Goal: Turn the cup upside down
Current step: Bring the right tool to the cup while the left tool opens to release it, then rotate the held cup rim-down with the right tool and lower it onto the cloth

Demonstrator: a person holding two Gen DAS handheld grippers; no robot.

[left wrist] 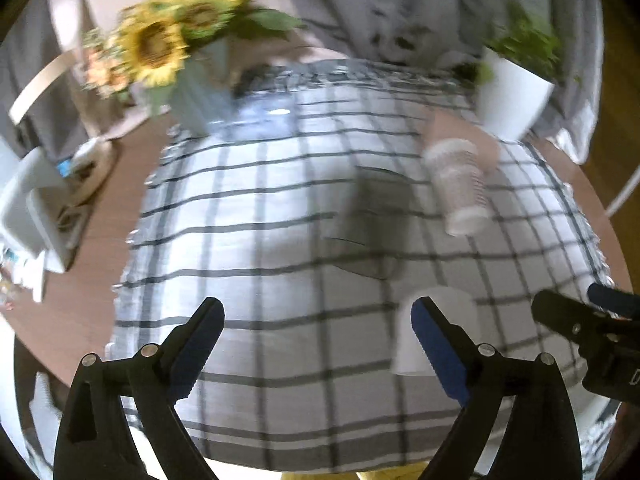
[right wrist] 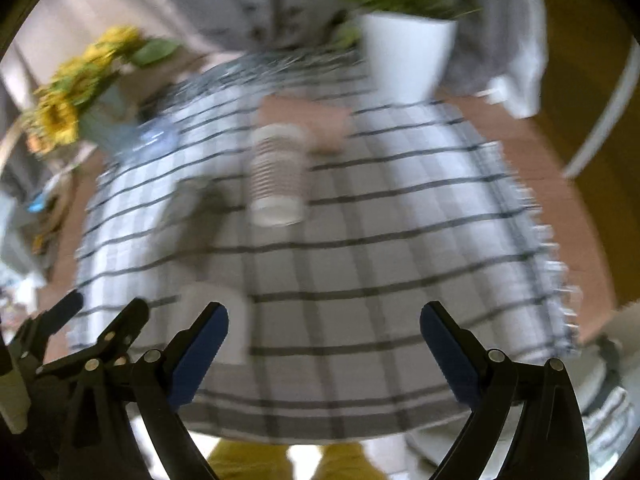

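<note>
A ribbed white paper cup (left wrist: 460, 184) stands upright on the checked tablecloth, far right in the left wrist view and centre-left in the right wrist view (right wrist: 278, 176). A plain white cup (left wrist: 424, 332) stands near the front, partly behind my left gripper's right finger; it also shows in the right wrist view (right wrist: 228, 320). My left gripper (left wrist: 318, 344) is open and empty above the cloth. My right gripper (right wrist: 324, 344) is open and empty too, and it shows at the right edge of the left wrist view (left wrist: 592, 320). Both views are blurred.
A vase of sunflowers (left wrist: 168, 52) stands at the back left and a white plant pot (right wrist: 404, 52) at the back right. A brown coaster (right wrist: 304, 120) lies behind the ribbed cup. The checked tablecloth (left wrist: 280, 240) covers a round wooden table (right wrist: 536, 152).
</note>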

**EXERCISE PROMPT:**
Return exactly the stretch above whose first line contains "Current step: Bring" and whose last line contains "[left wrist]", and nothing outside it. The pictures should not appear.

**TASK OUTPUT:**
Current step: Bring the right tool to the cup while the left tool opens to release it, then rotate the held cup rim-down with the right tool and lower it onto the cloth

Demonstrator: a person holding two Gen DAS handheld grippers; no robot.

[left wrist] 

The output returned above is complete.